Ce premier jeudi de décembre, le hall du Centre de santé François-Billoux est plein. Les gens qui se pressent à l’abri du froid glacial ne sont pas malades, mais ils viennent tous pour voir leurs médecins traitants. Pour ces derniers, l’histoire avec le Centre mutualiste est terminée depuis la veille : après avoir refusé le contrat de travail à l’acte présenté par le Grand conseil de la Mutualité, leur employeur, ils ont tous été licenciés.

Marc Mercuri était là à l’ouverture du Centre en 1981. Cathy Roncin est arrivée deux ans plus tard, Pierre Imbault en 1992. Mylène Chemla est en poste depuis 2000 et Lætitia Orsolini depuis 2005. Chacun d’eux suivait environ 1 400 patients, pour 120 à 130 consultations par semaine, avec des pointes à 150 - 200 en période épidémique.

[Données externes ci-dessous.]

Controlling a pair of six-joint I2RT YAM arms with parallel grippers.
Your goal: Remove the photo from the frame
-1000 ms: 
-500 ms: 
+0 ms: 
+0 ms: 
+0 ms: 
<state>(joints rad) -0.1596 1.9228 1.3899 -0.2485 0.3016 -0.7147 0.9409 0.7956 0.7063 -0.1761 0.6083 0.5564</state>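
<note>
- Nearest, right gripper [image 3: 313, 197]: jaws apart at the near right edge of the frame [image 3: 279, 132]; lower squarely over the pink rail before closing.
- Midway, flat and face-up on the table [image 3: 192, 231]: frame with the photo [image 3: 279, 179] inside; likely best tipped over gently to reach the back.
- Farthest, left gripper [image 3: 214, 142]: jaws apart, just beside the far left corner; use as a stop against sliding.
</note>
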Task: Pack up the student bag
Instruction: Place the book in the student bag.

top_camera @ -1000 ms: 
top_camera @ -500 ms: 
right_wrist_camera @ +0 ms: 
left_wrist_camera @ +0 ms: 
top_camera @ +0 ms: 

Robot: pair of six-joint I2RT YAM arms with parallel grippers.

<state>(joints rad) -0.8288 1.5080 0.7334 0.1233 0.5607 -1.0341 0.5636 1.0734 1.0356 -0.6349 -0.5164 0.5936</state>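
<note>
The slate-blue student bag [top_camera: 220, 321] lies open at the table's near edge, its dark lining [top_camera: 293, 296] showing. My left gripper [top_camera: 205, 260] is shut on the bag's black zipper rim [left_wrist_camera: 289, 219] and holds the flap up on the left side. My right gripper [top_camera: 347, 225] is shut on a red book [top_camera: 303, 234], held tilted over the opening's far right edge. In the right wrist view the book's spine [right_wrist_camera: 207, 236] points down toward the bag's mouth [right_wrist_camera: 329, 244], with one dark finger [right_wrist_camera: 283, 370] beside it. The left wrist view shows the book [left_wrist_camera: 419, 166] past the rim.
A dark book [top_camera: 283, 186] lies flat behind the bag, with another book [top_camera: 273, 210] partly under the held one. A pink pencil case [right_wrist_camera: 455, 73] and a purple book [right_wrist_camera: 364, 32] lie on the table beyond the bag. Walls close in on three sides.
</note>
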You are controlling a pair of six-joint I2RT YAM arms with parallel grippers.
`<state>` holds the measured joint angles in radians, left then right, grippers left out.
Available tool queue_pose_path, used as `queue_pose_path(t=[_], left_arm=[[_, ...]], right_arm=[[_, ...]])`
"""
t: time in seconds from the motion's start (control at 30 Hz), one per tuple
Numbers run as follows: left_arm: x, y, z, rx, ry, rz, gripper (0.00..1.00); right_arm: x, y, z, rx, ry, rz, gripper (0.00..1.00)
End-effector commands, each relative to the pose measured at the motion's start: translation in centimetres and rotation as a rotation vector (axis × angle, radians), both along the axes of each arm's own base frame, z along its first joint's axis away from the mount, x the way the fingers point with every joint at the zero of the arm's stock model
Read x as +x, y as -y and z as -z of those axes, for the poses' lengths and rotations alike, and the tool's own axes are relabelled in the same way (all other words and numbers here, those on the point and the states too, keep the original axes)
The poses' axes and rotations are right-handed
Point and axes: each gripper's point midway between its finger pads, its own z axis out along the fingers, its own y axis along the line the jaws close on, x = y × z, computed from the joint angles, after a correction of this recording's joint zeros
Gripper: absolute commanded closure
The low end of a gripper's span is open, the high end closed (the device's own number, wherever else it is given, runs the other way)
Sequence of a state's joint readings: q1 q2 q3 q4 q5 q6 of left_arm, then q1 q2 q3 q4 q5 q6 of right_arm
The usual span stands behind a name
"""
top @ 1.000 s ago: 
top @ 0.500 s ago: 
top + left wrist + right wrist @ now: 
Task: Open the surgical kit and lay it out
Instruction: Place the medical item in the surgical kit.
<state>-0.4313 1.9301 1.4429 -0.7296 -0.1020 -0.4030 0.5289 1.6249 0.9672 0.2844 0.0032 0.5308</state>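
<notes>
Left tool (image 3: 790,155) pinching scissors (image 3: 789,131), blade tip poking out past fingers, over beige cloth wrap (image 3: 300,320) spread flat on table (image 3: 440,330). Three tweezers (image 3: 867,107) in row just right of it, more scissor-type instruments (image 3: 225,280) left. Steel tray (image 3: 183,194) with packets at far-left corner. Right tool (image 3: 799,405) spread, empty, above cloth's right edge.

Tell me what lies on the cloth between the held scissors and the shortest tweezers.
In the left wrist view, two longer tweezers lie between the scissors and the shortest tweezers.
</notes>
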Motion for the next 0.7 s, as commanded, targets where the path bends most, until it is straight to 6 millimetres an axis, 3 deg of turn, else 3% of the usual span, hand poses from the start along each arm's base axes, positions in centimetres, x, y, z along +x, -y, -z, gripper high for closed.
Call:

Autant dire que le vide laissé est énorme, et les patients déboussolés : « Je suis suivi depuis trente ans par le docteur Mercuri, témoigne Max. On s’était battus pour que ce centre ouvre en 1981, et maintenant on fait partir les médecins. Si le mien s’installe ailleurs, je le suivrai. S’ils ont refusé les nouveaux contrats, ce n’est pas pour une question d’argent : ils veulent prendre le temps nécessaire pour soigner les gens, et ils ne sont pas en concurrence entre eux. Quand mon généraliste était absent, les autres prenaient le relais en connaissance de cause. On pouvait aussi être orienté vers un spécialiste sur place. Je trouve cette situation vraiment regrettable. »

Denis, lui, se veut combatif : « Tout n’est pas perdu, on va continuer à se battre. C’est une catastrophe sanitaire. Je ne peux plus accéder à mon médecin traitant. Ce qui fait la différence ici, c’est la capacité d’écoute vis-à-vis des patients. Je me souviens d’un jour où je suis venu parce que je m’étais fait mal aux côtes. J’ai vu un généraliste, puis j’ai passé une radio et j’ai été rassuré tout de suite. On n’est pas dans un rapport d’argent. Ce qu’il faut défendre, c’est l’esprit mutualiste. »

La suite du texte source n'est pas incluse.